=== Work item ===
The entire listing below must be written out word for word.

=== Supplied information ===
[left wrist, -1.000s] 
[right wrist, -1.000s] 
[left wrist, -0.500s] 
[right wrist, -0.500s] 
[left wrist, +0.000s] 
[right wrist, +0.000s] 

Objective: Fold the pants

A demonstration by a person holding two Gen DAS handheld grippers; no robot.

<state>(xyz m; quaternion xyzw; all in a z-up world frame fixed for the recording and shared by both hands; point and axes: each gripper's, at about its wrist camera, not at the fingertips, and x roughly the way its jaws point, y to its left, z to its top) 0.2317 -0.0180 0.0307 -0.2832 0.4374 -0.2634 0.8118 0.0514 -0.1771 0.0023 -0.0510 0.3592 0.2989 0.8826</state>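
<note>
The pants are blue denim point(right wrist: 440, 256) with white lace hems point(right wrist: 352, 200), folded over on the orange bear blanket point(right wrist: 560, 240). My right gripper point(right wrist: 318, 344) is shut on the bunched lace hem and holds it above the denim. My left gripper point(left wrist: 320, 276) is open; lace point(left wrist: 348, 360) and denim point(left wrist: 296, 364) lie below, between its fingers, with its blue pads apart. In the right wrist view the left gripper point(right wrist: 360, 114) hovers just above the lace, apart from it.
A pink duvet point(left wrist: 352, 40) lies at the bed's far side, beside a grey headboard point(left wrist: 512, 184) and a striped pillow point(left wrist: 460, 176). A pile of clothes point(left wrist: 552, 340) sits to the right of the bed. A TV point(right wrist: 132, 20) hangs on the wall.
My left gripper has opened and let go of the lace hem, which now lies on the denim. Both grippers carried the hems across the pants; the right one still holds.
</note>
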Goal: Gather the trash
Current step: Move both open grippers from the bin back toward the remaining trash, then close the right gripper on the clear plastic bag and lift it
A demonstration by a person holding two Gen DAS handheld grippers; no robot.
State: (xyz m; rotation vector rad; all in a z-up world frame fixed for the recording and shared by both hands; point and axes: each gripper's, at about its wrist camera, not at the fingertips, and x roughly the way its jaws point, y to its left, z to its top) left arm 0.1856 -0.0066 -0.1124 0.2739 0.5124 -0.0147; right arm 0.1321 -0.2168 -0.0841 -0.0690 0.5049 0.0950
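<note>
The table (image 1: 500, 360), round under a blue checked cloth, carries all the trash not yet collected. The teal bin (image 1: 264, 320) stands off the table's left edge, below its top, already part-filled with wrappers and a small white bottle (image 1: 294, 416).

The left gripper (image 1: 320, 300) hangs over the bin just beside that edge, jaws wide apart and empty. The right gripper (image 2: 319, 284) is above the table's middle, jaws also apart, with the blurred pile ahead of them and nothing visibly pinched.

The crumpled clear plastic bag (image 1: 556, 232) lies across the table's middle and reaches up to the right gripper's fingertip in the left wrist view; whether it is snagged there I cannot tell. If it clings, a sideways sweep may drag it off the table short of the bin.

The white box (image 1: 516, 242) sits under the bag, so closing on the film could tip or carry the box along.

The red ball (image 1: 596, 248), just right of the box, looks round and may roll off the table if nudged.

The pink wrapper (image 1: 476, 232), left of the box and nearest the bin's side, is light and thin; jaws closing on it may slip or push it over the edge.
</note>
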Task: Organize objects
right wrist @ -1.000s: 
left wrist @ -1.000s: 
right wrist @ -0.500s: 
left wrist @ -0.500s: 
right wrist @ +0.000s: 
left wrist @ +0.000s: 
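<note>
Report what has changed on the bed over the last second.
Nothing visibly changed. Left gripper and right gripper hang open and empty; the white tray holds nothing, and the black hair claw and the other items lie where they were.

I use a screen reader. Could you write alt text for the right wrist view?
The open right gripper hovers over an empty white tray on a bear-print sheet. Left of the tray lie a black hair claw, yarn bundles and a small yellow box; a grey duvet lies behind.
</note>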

=== Answer box ===
[left wrist, -1.000s] 
[right wrist, -1.000s] 
[left wrist, -0.500s] 
[right wrist, -0.500s] 
[left wrist, +0.000s] 
[right wrist, +0.000s] 

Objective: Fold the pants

A demonstration by a person holding two Gen DAS handheld grippers; no robot.

<state>(xyz m; quaternion xyzw; all in a z-up world frame fixed for the recording and shared by both hands; point and axes: each gripper's, at about its wrist camera, not at the fingertips, and x roughly the way its jaws point, y to its left, z to its top) 0.2317 -0.0180 0.0307 -0.2832 0.4374 -0.2634 0.8118 0.0514 -0.1771 0.0023 -0.0510 0.3592 0.2989 0.8826</state>
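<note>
The pants are blue denim point(right wrist: 440, 256) with white lace hems point(right wrist: 352, 200), folded over on the orange bear blanket point(right wrist: 560, 240). My right gripper point(right wrist: 318, 344) is shut on the bunched lace hem and holds it above the denim. My left gripper point(left wrist: 320, 276) is open; lace point(left wrist: 348, 360) and denim point(left wrist: 296, 364) lie below, between its fingers, with its blue pads apart. In the right wrist view the left gripper point(right wrist: 360, 114) hovers just above the lace, apart from it.
A pink duvet point(left wrist: 352, 40) lies at the bed's far side, beside a grey headboard point(left wrist: 512, 184) and a striped pillow point(left wrist: 460, 176). A pile of clothes point(left wrist: 552, 340) sits to the right of the bed. A TV point(right wrist: 132, 20) hangs on the wall.
My left gripper has opened and let go of the lace hem, which now lies on the denim. Both grippers carried the hems across the pants; the right one still holds.
</note>
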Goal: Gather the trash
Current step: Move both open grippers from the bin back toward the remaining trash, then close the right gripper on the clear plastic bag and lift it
A demonstration by a person holding two Gen DAS handheld grippers; no robot.
State: (xyz m; rotation vector rad; all in a z-up world frame fixed for the recording and shared by both hands; point and axes: each gripper's, at about its wrist camera, not at the fingertips, and x roughly the way its jaws point, y to its left, z to its top) left arm 0.1856 -0.0066 -0.1124 0.2739 0.5124 -0.0147; right arm 0.1321 -0.2168 -0.0841 -0.0690 0.5049 0.0950
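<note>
The table (image 1: 500, 360), round under a blue checked cloth, carries all the trash not yet collected. The teal bin (image 1: 264, 320) stands off the table's left edge, below its top, already part-filled with wrappers and a small white bottle (image 1: 294, 416).

The left gripper (image 1: 320, 300) hangs over the bin just beside that edge, jaws wide apart and empty. The right gripper (image 2: 319, 284) is above the table's middle, jaws also apart, with the blurred pile ahead of them and nothing visibly pinched.

The crumpled clear plastic bag (image 1: 556, 232) lies across the table's middle and reaches up to the right gripper's fingertip in the left wrist view; whether it is snagged there I cannot tell. If it clings, a sideways sweep may drag it off the table short of the bin.

The white box (image 1: 516, 242) sits under the bag, so closing on the film could tip or carry the box along.

The red ball (image 1: 596, 248), just right of the box, looks round and may roll off the table if nudged.

The pink wrapper (image 1: 476, 232), left of the box and nearest the bin's side, is light and thin; jaws closing on it may slip or push it over the edge.
</note>
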Task: Organize objects
right wrist @ -1.000s: 
left wrist @ -1.000s: 
right wrist @ -0.500s: 
left wrist @ -0.500s: 
right wrist @ +0.000s: 
left wrist @ +0.000s: 
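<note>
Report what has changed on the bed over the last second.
Nothing visibly changed. Left gripper and right gripper hang open and empty; the white tray holds nothing, and the black hair claw and the other items lie where they were.

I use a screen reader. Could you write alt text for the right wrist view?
The open right gripper hovers over an empty white tray on a bear-print sheet. Left of the tray lie a black hair claw, yarn bundles and a small yellow box; a grey duvet lies behind.
</note>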

The answer given above is complete.